From the first prototype, Matt and the team continually adapted and developed their designs for the work from home desks. The care and attention they put into their very first designs, landed them with a magic recipe of a design. The parts from those original models are interchangeable and still work with the current iterations. As Matt says, “it’s like a hit single.” They just happened to hit on this great design with a dash of all the right elements. Having the in-house designers and the team operating the equipment meant they were able to quickly prototype and try things out, to make this recipe just right. It’s truly amazing that they could see the signs of trouble ahead due to Covid and were able to pivot their entire business to a well-designed functional desk before the first lockdowns in New Zealand.  

Finding a new normal

After the first few crazy pandemic months, when they had to think fast, move fast, and adapt fast, things eventually started to settle down to a new normal. Although their Chinese facility has reopened and their touring case business is growing back, the pandemic has left them with a totally transformed business. Fiasco went from 12 employees in 2019 to 28 in 2022, and now are working on expanding their furniture range beyond work from home desks.
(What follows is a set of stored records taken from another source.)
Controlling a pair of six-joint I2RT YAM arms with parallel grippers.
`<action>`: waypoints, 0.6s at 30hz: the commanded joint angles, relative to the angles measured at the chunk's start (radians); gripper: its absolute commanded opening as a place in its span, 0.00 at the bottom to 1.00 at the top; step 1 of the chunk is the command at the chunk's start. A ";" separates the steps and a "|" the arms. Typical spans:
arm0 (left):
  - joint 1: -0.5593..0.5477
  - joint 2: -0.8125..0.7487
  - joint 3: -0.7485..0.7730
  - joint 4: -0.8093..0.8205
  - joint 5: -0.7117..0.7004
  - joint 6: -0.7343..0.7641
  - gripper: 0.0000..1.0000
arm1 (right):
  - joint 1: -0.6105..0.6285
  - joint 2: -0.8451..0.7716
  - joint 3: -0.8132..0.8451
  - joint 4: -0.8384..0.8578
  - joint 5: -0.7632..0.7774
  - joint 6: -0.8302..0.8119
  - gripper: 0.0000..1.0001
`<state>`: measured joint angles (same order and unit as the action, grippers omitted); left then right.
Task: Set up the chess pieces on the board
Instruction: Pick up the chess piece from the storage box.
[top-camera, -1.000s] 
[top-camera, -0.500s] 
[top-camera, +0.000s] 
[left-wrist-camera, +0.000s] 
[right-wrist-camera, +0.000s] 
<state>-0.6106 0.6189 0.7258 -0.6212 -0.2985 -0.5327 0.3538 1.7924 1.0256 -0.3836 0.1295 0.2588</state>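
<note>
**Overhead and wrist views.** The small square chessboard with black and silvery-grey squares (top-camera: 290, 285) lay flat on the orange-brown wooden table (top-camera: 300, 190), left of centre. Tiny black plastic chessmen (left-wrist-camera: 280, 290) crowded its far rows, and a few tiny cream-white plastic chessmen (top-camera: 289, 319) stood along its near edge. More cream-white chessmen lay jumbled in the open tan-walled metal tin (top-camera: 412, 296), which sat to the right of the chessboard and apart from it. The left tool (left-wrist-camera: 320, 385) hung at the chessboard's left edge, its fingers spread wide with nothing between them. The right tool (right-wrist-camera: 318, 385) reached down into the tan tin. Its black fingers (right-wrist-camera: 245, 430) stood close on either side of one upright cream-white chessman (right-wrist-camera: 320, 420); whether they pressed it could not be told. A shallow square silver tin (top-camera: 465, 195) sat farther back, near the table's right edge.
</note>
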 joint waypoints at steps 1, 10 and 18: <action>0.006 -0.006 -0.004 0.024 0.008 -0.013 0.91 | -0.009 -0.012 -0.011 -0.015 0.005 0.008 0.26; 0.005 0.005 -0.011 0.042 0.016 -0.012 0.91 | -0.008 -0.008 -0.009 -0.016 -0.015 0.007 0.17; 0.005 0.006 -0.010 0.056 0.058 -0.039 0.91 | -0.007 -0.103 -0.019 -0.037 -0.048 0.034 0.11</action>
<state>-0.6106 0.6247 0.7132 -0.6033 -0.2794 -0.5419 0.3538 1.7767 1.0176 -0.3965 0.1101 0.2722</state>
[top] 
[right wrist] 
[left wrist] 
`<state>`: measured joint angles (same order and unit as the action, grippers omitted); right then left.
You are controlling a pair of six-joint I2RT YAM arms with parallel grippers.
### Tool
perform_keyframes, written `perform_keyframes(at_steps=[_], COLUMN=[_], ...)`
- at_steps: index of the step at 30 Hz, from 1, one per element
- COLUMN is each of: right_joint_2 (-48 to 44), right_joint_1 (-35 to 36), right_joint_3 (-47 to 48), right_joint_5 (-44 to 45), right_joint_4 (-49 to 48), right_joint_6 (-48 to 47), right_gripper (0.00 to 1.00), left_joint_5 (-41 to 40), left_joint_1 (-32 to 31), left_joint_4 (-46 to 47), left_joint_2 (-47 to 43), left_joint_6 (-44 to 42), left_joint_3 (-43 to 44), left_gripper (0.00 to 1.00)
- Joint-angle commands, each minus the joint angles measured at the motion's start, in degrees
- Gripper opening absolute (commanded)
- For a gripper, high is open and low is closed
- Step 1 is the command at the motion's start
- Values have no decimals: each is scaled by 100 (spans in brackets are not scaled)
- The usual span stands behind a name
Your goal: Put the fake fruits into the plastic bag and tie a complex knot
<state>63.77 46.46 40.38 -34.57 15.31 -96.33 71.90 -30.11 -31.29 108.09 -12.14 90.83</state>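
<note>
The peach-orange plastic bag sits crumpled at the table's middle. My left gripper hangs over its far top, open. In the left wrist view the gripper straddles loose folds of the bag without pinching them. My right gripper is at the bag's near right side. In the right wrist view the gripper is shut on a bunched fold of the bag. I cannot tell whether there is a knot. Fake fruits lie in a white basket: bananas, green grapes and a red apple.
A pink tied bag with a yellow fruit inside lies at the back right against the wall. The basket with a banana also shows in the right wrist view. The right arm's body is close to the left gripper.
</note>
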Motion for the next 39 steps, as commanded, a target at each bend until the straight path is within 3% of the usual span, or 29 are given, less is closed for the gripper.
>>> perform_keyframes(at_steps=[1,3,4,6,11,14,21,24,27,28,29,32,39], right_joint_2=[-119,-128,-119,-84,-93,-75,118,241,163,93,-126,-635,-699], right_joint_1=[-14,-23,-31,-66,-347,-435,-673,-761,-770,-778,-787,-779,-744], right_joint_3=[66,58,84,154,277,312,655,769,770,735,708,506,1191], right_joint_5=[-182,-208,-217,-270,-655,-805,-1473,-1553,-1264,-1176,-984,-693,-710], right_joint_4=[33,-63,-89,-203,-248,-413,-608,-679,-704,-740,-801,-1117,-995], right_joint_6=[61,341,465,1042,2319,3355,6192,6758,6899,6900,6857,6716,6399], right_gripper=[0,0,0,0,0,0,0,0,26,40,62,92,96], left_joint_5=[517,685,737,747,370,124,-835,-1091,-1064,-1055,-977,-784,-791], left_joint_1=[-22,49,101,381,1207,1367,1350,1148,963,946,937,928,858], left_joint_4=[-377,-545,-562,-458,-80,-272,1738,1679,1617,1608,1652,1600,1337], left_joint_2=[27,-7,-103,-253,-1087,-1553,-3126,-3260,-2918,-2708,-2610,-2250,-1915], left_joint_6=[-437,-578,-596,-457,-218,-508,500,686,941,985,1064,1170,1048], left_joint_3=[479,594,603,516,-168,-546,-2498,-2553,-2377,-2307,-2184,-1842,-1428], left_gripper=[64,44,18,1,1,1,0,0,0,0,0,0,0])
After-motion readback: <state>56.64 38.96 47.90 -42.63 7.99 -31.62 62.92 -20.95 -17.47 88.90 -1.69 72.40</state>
work from home desk packaging

Sourcing materials was a challenge across the globe due to supply chain issues during the pandemic. Thanks to their road case and home office furniture businesses, Fiasco had been able to forge relationships with producers of premium birchwood. To open up that supply chain with other manufacturers, they created an additional arm to their business activities in the form of Makers’ Ply, a website selling a carefully curated selection of the finest natural wood veneers on high-quality birchwood cores in New Zealand. 
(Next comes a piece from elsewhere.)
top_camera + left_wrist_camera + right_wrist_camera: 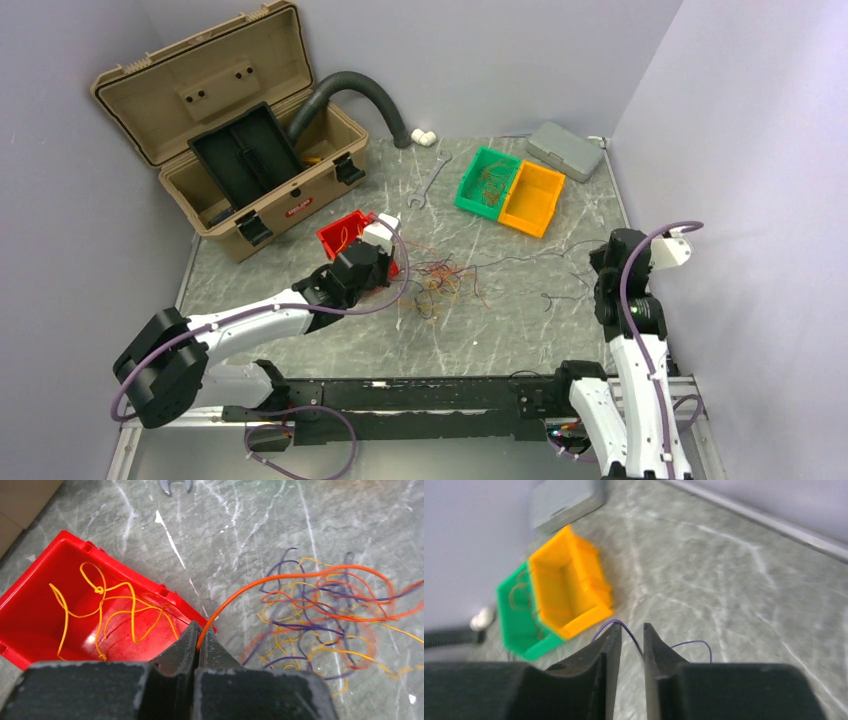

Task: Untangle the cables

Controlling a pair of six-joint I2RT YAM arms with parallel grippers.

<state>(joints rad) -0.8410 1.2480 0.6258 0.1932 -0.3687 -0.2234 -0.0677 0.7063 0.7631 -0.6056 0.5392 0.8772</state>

“Whether it’s been with Fiasco or Work From Home Desks, we’ve always been committed to providing the highest quality product,” said Matt.

“The best quality for us begins with material choice, and we’ve worked hard over the years to secure materials that meet our exacting standards. We know how difficult it is to find reliable and genuine materials suppliers and so it was an obvious move for us to step into that role and bring our expertise in this area to other manufacturers.”